**What is being asked:**
Each line that has the string "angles" must be copied from the records below.

Stored items
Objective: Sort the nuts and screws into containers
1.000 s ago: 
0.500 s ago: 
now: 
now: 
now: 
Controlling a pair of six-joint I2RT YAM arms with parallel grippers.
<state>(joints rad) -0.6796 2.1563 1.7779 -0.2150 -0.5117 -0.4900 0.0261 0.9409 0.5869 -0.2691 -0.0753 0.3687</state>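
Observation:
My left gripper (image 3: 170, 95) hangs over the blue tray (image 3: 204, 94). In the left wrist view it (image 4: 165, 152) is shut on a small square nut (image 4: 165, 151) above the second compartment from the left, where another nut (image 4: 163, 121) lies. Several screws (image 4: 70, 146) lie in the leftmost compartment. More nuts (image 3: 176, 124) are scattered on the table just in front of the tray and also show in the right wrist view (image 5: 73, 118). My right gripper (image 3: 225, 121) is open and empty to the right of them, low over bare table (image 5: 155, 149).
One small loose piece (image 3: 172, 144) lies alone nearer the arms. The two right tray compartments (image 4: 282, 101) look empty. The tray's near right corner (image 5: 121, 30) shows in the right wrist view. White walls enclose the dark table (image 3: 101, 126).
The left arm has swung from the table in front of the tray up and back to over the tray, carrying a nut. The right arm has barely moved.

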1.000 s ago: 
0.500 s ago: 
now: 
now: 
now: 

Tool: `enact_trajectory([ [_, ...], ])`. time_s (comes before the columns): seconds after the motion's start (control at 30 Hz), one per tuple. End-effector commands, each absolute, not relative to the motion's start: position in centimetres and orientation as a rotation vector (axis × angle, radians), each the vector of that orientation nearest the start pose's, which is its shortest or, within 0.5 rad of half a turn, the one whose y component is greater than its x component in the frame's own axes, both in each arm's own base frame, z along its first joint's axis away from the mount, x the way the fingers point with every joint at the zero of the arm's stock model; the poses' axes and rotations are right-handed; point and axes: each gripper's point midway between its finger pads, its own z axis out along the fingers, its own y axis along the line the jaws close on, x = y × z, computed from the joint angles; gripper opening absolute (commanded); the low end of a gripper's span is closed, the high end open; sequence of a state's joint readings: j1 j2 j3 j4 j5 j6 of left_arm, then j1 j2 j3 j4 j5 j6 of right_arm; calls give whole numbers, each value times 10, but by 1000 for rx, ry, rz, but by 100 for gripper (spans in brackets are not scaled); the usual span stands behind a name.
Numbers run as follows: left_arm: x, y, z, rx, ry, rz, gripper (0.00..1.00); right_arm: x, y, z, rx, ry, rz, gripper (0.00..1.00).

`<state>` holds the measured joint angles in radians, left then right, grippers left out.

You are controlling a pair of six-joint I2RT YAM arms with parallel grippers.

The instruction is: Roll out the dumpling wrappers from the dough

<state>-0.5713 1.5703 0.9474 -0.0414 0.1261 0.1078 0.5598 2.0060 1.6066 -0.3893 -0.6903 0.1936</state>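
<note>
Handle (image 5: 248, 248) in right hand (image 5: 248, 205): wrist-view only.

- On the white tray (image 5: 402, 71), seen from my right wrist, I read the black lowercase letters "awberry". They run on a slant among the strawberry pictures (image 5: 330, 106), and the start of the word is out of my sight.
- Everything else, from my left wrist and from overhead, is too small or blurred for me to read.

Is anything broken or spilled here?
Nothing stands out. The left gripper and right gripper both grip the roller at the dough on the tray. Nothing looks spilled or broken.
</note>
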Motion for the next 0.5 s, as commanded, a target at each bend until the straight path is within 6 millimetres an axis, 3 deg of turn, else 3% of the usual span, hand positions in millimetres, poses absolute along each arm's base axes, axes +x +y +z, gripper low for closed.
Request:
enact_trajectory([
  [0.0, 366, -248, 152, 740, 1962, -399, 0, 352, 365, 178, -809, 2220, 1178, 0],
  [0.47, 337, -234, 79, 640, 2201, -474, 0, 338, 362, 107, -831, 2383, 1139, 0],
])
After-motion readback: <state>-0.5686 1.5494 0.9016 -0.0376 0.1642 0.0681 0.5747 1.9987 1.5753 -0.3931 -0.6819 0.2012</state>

**Answer section:**
Tool: `enact_trajectory([ [_, ...], ])`. time_s (comes before the columns): seconds after the motion's start (control at 30 Hz), one per tuple. End-effector commands, each absolute, not relative to the motion's start: position in centimetres and orientation as a rotation vector (axis × angle, radians), each the vector of that orientation nearest the start pose's, which is its shortest or, within 0.5 rad of half a turn, the one whose y component is greater than its x component in the frame's own axes, both in each arm's own base frame, z along its first joint's axis away from the mount, x the way the fingers point with every joint at the zero of the arm's stock model; the poses' axes and rotations are right-handed; point and axes: each gripper's point midway between its finger pads, its own z axis out along the fingers, its own y axis along the line the jaws close on, x = y × z, computed from the joint angles; gripper opening absolute (commanded); the low end of a gripper's span is closed, the high end open; sequence of a state's joint readings: j1 j2 j3 j4 j5 j6 of left_arm, then j1 j2 j3 j4 j5 j6 of right_arm; calls give whole numbers, each value times 10, but by 1000 for rx, ry, rz, but by 100 for gripper (spans in brackets are not scaled); the usual span stands behind a name.
`<state>` holds the measured joint angles in radians, left then right, grippers left out.

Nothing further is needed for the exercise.